Within the listing below, show every line that contains the word "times".

▶ Data under study
+++

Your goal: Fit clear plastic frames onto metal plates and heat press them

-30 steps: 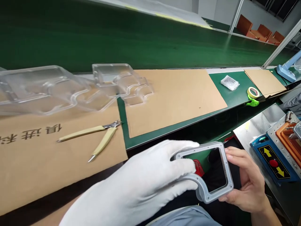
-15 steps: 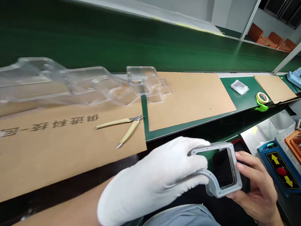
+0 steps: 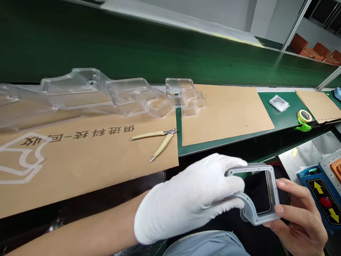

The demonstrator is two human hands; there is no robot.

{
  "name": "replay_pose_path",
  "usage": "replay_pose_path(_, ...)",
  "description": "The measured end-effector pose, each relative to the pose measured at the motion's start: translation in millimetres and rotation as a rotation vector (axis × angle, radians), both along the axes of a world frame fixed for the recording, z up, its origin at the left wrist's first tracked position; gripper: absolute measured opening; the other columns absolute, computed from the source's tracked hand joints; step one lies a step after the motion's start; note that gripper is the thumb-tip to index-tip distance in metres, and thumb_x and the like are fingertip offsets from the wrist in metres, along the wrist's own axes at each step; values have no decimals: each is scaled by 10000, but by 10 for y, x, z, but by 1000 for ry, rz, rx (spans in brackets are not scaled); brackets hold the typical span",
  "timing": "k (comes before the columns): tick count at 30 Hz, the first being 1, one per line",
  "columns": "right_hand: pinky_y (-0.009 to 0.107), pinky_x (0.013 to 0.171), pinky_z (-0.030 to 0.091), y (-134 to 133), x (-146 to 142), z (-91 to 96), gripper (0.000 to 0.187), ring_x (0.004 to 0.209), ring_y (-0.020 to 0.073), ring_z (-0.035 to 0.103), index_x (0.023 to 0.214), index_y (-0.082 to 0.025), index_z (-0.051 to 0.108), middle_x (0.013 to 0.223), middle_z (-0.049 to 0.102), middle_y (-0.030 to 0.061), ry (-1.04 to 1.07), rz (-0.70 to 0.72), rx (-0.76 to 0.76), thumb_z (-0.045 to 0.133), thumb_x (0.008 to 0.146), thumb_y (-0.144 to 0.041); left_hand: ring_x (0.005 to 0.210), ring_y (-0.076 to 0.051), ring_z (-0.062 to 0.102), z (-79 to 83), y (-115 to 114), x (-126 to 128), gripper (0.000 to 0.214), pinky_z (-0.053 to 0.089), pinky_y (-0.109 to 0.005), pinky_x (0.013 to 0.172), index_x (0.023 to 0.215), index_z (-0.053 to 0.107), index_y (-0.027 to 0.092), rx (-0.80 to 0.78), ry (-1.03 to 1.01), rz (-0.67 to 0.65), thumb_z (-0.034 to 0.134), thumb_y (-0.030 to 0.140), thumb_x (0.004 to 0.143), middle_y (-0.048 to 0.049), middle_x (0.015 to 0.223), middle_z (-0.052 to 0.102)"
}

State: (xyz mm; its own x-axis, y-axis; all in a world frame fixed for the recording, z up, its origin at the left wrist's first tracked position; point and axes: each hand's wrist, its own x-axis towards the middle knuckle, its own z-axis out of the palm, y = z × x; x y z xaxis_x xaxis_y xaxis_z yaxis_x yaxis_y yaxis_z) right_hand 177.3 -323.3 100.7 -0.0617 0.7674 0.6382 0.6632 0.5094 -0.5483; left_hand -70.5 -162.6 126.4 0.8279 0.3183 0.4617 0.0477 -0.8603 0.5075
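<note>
The left hand (image 3: pixel 205 188), in a white glove, is clamped on the near-left side of a grey-rimmed frame (image 3: pixel 250 206), while the bare right hand (image 3: pixel 301 209) pinches its opposite side; the frame is held tilted above the lap, in front of the bench (image 3: pixel 284 117). To handle it well, I would grip lightly by the rim, let the gloved fingers bear most of the contact, hold the bare fingertips to the outer edge, away from the inside, and tilt it slowly so light runs along the dotted rim; squeezing the curved corner could flex it. Counting: one frame in hand, two hands on it; one pair of cutters (image 3: pixel 163 146), opened; at least four clear plastic mouldings (image 3: pixel 130 96), overlapping too much for a sure total; one flat pale outline piece (image 3: pixel 18 181); at least three cardboard sheets (image 3: pixel 226 113); one bubble-wrapped packet (image 3: pixel 279 103); one tape roll (image 3: pixel 304 121); one green-handled tool (image 3: pixel 303 127); one control box (image 3: pixel 325 202) with two yellow arrows and one red button.
</note>
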Motion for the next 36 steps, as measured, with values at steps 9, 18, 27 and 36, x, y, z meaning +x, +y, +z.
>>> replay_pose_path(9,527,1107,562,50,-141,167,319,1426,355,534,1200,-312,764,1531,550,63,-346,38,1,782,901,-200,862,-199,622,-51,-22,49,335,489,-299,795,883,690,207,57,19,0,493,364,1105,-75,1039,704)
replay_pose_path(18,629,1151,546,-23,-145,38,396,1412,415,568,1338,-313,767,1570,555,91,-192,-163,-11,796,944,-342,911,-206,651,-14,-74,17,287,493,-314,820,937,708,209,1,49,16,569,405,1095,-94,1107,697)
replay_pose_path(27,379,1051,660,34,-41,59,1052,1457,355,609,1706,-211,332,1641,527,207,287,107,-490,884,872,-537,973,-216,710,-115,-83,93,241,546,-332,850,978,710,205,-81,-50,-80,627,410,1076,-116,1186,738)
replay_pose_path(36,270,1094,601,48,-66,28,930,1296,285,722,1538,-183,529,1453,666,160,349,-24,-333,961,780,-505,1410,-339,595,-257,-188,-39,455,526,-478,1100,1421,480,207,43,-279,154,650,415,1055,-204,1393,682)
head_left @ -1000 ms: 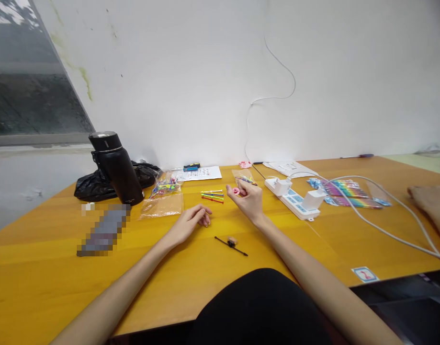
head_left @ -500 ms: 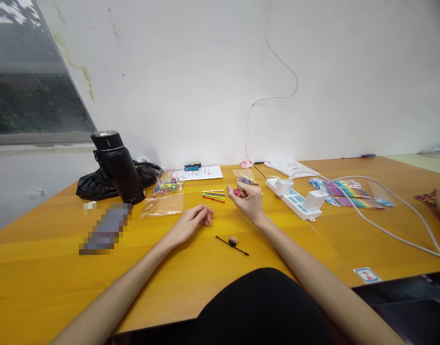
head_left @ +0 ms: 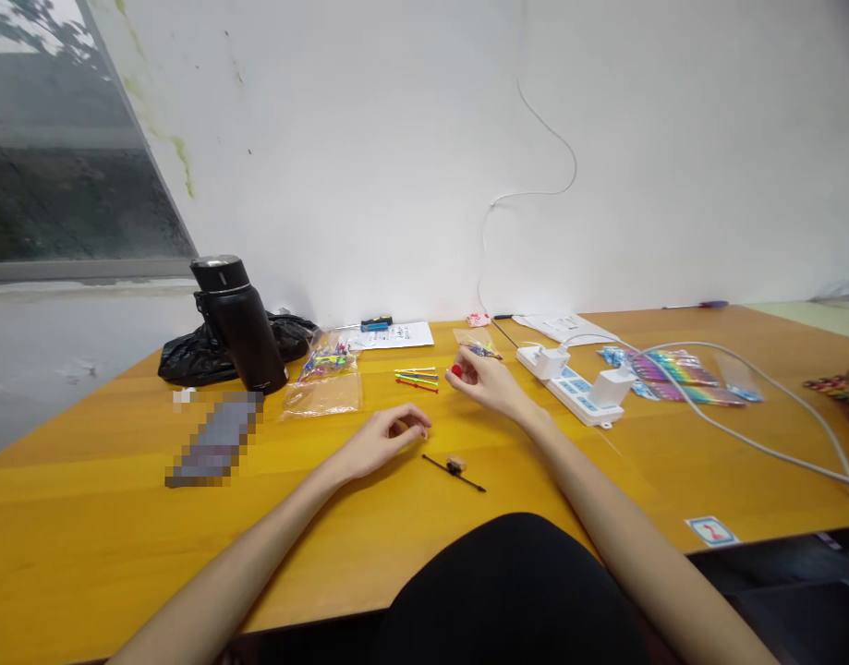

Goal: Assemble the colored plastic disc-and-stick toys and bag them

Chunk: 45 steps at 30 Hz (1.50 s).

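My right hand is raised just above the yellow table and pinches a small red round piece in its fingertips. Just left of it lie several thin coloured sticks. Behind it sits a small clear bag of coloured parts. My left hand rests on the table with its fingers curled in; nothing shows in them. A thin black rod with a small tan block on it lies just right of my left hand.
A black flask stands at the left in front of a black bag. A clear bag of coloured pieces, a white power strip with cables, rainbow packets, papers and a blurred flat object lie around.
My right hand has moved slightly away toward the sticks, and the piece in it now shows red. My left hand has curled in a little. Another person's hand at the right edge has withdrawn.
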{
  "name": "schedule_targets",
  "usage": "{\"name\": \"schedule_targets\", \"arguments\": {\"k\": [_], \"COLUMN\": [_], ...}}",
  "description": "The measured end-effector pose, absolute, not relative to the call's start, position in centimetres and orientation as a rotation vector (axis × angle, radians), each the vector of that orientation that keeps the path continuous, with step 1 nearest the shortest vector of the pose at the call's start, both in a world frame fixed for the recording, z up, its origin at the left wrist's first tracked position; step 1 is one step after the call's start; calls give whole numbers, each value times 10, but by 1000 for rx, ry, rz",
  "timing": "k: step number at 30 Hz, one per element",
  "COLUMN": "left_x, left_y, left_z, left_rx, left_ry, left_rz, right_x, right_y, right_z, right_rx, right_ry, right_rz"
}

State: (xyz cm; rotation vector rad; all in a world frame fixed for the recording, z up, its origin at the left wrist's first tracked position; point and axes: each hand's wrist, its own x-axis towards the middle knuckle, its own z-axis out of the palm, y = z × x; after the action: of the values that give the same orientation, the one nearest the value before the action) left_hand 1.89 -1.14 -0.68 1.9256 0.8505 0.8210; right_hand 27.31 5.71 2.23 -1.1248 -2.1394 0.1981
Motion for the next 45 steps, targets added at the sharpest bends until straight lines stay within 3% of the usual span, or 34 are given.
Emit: {"name": "schedule_targets", "arguments": {"k": [5, 12, 22, 35, 45], "left_x": [19, 18, 18, 18, 26], "left_y": [-14, -13, -12, -14, -28], "left_z": [-7, -9, -8, -7, 0], "left_rx": [1983, 1980, 2008, 2031, 2219], "left_ry": [873, 849, 858, 863, 794], "left_rz": [769, 772, 757, 739, 745], "right_x": [293, 318, 325, 327, 327], "right_y": [75, 94, 95, 95, 98], "right_z": [11, -4, -5, -9, -15], "right_rx": [-1302, -1382, -1423, -1800, -1906], "right_ry": [-1955, -1637, -1670, -1907, -1989], "right_rz": [36, 147, 50, -202, -200]}}
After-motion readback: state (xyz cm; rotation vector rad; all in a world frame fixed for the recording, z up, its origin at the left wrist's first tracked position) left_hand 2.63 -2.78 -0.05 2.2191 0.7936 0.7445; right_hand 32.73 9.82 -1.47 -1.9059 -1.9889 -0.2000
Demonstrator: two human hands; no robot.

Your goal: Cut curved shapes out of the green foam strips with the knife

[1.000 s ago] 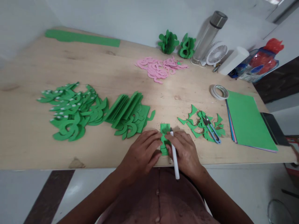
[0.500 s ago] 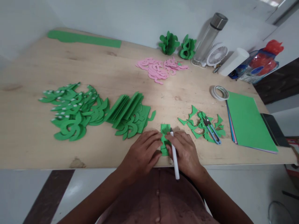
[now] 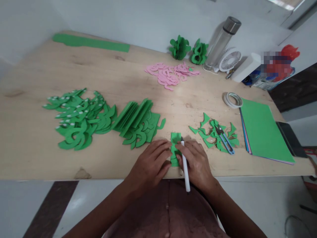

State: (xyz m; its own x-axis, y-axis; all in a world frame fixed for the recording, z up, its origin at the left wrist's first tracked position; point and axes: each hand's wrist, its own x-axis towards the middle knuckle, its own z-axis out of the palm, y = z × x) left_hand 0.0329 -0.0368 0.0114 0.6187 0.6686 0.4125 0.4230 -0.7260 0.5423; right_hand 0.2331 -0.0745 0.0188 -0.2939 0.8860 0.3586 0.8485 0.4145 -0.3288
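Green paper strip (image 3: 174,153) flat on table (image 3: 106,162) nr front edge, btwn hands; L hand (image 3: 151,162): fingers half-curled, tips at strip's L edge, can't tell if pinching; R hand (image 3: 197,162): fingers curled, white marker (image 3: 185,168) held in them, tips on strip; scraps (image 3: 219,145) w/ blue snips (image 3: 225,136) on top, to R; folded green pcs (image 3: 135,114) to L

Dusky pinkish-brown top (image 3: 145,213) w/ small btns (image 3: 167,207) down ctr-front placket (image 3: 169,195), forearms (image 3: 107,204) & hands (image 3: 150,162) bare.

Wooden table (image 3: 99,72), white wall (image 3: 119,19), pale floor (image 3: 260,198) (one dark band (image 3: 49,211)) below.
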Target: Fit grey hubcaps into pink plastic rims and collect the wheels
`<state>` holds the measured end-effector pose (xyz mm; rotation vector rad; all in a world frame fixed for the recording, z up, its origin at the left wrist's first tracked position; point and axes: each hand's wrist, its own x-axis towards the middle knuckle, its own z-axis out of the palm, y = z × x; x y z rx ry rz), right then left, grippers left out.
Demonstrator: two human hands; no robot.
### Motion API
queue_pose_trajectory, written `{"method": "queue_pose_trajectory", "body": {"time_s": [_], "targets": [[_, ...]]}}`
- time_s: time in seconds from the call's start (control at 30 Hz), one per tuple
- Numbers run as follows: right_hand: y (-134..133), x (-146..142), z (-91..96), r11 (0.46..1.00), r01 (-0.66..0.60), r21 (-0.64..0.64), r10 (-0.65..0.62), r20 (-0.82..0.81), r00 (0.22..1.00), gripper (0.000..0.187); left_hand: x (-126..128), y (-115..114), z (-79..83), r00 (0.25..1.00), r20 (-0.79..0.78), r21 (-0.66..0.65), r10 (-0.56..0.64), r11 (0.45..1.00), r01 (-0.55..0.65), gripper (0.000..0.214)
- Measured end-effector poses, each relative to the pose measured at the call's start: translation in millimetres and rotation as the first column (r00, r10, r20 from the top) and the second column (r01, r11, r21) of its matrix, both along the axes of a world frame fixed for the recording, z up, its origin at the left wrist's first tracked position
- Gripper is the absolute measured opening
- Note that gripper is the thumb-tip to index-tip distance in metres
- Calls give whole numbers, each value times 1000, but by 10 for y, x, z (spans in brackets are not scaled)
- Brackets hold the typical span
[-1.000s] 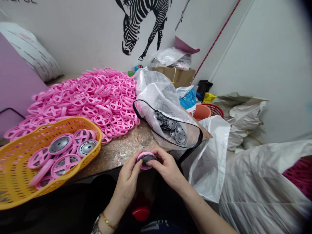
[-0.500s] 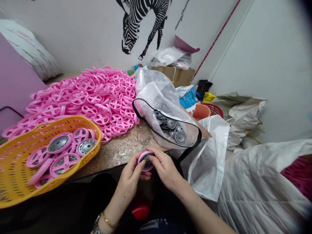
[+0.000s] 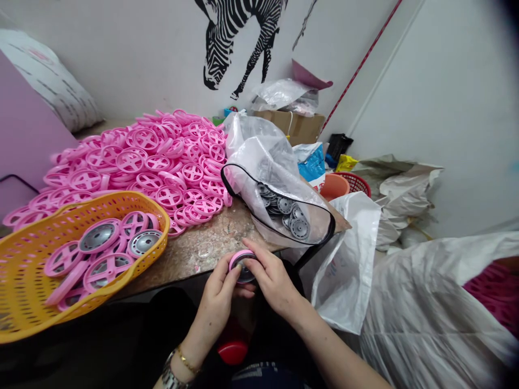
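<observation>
Just off the table's front edge, both my hands hold one pink toy wheel (image 3: 240, 255) with a grey hubcap-like disc (image 3: 245, 274) in its face. My left hand (image 3: 219, 289) grips the wheel's left side, its thumb on the disc. From the right, my right hand (image 3: 273, 278) closes on the rim with its thumb over the disc. Fingers below the wheel are partly hidden. A yellow basket (image 3: 24, 302) at the left contains several pink wheels, some showing grey discs. Loose grey discs (image 3: 299, 228) lie inside a clear zip bag (image 3: 259, 156) beyond my right hand.
A large heap of pink wheels (image 3: 133, 159) covers the back left of the worn table (image 3: 203, 246). To the right hangs a white plastic bag (image 3: 344, 265), with a big white sack (image 3: 425, 302) beyond it. A cardboard box (image 3: 310, 127) stands against the wall.
My right fingers have shifted slightly upward on the wheel's rim, and the right thumb has moved a little across the disc. The basket, heap and bags stay where they were.
</observation>
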<state>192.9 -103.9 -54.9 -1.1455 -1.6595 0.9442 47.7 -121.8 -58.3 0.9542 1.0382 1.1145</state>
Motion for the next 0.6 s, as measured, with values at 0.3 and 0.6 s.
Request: {"method": "queue_pose_trajectory", "body": {"time_s": [0.3, 0.6], "targets": [[9, 59, 82, 988, -84, -126, 63, -162, 985, 10, -151, 3, -17, 950, -311, 214, -11, 973, 81, 31], [-21, -9, 18, 980, -63, -189, 12, -259, 966, 9, -103, -31, 62, 912, -406, 210, 65, 977, 24, 29]]}}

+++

▶ Answer section
  "description": "The measured end-effector pose, absolute, not relative to the call's start, position in centimetres and orientation as a rotation vector (axis × angle, radians), each the vector of that orientation that keeps the path continuous, with step 1 nearest the shortest vector of the pose at the call's start, both in a world frame fixed for the recording, z up, its origin at the left wrist's first tracked position; step 1 is one step after the call's start; calls give whole numbers, each value times 10, but by 1000 for rx, ry, rz",
- Calls give whole numbers, each value times 1000, but by 10 for y, x, z (spans in brackets are not scaled)

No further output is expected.